## [Exercise goal]
Read through the lines below and copy the ones holding the string "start".

## [Supplied information]
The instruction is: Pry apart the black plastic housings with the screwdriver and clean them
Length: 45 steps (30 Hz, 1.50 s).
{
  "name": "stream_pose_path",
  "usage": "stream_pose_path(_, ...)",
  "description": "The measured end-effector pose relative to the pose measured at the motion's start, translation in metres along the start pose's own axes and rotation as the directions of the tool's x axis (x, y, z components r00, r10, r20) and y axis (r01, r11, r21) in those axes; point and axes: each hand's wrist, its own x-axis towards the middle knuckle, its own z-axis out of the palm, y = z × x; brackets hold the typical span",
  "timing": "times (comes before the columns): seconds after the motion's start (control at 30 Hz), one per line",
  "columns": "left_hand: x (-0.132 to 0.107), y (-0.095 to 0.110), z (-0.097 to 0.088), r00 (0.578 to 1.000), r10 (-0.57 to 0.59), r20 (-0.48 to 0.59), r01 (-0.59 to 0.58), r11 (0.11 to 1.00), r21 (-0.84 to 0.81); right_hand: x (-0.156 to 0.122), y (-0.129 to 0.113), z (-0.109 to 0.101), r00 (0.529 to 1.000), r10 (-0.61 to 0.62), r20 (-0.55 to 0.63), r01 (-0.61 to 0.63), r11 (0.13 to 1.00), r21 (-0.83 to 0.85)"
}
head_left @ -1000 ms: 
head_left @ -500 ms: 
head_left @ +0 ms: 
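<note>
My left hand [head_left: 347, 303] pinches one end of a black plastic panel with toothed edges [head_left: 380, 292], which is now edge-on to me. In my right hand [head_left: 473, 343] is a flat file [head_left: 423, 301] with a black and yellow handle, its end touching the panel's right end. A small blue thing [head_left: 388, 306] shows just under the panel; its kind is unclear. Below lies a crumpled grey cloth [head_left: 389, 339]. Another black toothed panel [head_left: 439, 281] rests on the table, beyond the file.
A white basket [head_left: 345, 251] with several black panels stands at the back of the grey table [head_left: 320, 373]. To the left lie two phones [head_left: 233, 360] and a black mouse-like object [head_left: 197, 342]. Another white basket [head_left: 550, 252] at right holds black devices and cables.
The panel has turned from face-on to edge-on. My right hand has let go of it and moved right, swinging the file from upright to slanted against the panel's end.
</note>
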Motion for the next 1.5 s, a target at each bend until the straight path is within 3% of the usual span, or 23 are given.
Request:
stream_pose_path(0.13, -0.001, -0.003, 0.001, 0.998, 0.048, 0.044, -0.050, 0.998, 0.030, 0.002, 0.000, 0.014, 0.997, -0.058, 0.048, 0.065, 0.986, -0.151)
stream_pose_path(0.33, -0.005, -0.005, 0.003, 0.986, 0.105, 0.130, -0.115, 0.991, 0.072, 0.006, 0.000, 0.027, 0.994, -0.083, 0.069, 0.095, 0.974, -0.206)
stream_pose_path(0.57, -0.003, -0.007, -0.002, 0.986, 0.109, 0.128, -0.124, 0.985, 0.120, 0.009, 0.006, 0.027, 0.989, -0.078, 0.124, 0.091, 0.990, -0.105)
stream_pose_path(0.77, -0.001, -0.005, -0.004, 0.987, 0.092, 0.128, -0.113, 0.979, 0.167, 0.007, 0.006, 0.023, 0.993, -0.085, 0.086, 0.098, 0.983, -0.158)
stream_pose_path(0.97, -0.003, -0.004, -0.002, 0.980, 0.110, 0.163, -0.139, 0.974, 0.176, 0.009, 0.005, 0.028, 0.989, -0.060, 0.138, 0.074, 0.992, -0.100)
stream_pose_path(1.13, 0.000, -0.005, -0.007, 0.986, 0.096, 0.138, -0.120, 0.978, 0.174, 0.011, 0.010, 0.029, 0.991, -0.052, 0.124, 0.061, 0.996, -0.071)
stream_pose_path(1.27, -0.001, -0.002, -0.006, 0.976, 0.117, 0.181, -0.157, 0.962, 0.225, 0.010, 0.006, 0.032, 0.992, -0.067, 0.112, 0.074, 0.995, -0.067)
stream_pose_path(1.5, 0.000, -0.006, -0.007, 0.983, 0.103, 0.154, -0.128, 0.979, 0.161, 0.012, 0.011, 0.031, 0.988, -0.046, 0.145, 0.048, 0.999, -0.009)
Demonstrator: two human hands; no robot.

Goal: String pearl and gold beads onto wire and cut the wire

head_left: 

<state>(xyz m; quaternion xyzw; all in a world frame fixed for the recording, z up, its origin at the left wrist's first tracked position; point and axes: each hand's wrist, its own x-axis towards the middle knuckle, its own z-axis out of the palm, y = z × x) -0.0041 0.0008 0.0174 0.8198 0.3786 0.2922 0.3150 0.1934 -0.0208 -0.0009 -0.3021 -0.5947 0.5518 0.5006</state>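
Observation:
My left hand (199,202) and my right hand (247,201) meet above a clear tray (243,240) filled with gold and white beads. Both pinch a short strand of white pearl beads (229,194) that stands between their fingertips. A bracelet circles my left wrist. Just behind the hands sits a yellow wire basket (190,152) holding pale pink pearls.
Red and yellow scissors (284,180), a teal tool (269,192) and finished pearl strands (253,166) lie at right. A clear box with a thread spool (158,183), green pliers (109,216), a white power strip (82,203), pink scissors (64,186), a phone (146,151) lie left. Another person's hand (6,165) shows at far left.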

## [Reply to the task]
  "description": "The measured end-effector pose relative to the pose measured at the motion's start, translation in metres along the start pose's own axes and rotation as the directions of the tool's x axis (x, y, z components r00, r10, r20) and y axis (r01, r11, r21) in those axes; point and axes: each hand's wrist, its own x-axis towards the middle knuckle, its own z-axis out of the palm, y = z × x; brackets hold the typical span",
  "timing": "times (comes before the columns): seconds after the motion's start (control at 30 Hz), one per line",

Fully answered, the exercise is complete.